Monday, August 5, 2019

Not So Fast with the Sainthood: The Unseemly Side of Williams College Ex-President Francis Oakley

WILLIAMSTOWN, MA - Nicholas Clifford has a glowing, overly sentimental, even saccharine report on Francis Oakley's From the Cast Iron Shore: In Lifelong Pursuit of Liberal LearningUniversity of Notre Dame Press, 2019.You can read Clifford's article, "The Little Ivies’ Aggiornamenti" over at the Commonweal website.

The gist of the article is  Clifford feels such fondness and affinity to Francis Oakley that he sees a certain synchronicity that aligns his life with Oakley's. Both of them, for example, once rescued horses.
Finally, on a lighter note—that of odd coincidences—is a little domestic tale about the Oakley family horse, whose screams one night brought the whole family out to untangle the poor animal from some webbing that was entrapping her.
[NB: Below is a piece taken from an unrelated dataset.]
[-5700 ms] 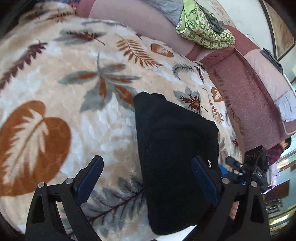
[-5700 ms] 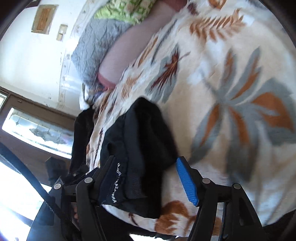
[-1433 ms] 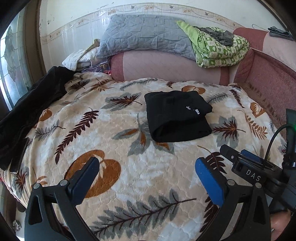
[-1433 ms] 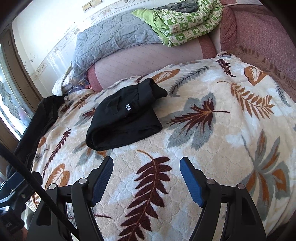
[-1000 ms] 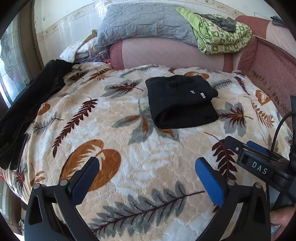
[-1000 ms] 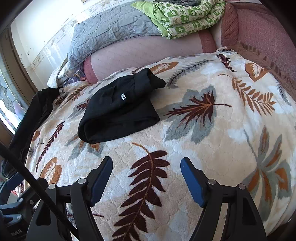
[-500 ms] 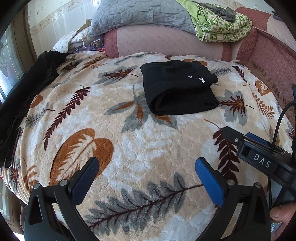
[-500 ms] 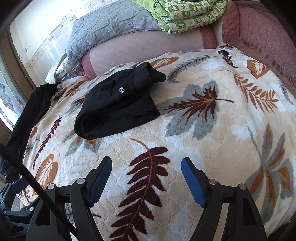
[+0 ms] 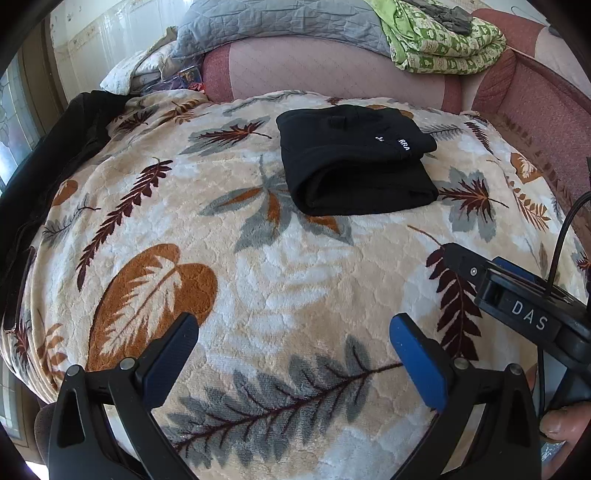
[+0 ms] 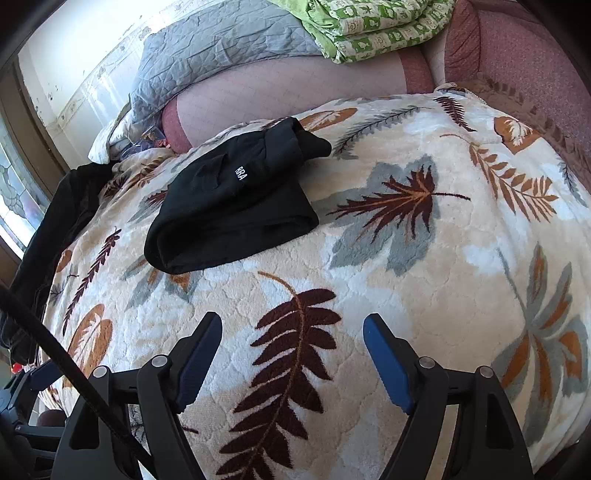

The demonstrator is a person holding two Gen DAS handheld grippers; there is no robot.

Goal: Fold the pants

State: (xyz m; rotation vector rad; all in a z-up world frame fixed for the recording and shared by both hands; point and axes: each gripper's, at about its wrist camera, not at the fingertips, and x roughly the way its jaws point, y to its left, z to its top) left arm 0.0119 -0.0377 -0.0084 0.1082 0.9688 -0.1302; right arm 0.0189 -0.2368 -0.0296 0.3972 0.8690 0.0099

I can’t help wondering if that was about the same time when, a hundred miles north of Williamstown, screams from our own family horse brought out me and my wife and our four pajama-clad girls, they holding flashlights while I managed somehow to cut away the bits of wire fence that had caught up Irish Maid’s right hind leg. This was one of many coincidences in this book that sometimes made me feel as if I had encountered not just a kindred spirit but a parallel life.
Nevertheless, Clifford does do us a service by recounting how Oakley, a Catholic, critiqued the doctrine of papal absolutism as ahistorical as part of a larger liberal attack on the Catholic Church. Simultaneously, in his scholarship, Oakley helped lead changes at Williams College which were designed to update the institution. This is the aggriornamenti described in the title of the article. Aggriornamenti is simply a Latin term for bringing something up-to-date.

Over Oakley's time at Williams College, Clifford reports that "Oakley watched the 'old Williams' (as he calls it), with its WASPy ways and fraternity traditions, giving way to new concerns brought on by the civil-rights movement, the Vietnam war, and the rise of student protests."
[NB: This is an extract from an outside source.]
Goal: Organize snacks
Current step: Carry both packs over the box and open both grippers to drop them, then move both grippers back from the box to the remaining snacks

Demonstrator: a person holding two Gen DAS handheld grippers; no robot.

Before we turn Francis Oakley into an icon of academic enlightenment, however, we might spend a moment or two remembering the people he harmed along the way. In particular, we might want to hear from the enemies he created by bringing about affirmative action policies which discriminated against young white male scholars and students.

Oakley was part of a generation of liberals who decided that their academic institutions were too white. As they brainstormed solutions to the "whiteness" problem, it never occurred to them to resign their cushy academic jobs to make room for new, younger minority scholars. Instead, leaders like Oakley decided it was better to force the costs of their policies on to unsuspecting young white male and female graduate students who, after years of hard work and often pitiful poverty, were seeking their first jobs in the academic world. Oakley was among those who were the first to suggest to these white graduate students: "Sorry you're white."

Over the years, Oakley has been indifferent and insensitive to the suffering he caused for the real people he hurt and harmed by promoting and signing off on affirmative action programs at Williams College.

Today, one of Francis Oakley's legacies is that Williams College is filled with a surprising amount of anti-white hate.

One April 9, 2019, for example, the College Council allowed two black activist students to engage in a long, videoed, bigoted anti-white rant against young white students whose only real sin was a desire to follow the rules. As far as I can tell, neither of the black, CARE Now activists were ever punished for their racially motivated verbal abuse of their fellow students.

As future generations look back on the mistreatment of young whites at Williams College, Francis Oakley's contribution to all that anti-white hate will need to be assessed and put into context. I suspect his responsibility for the pain he caused the innocent victims of his aggriornamenti - both in the past and now - will certainly be a factor as we evaluate his application for academic sainthood.

John C. Drew, Ph.D., is a former Williams College professor in American politics and political economy. He contributes to American Thinker, Breitbart, Campus Reform, The College Fix, and WorldNetDaily.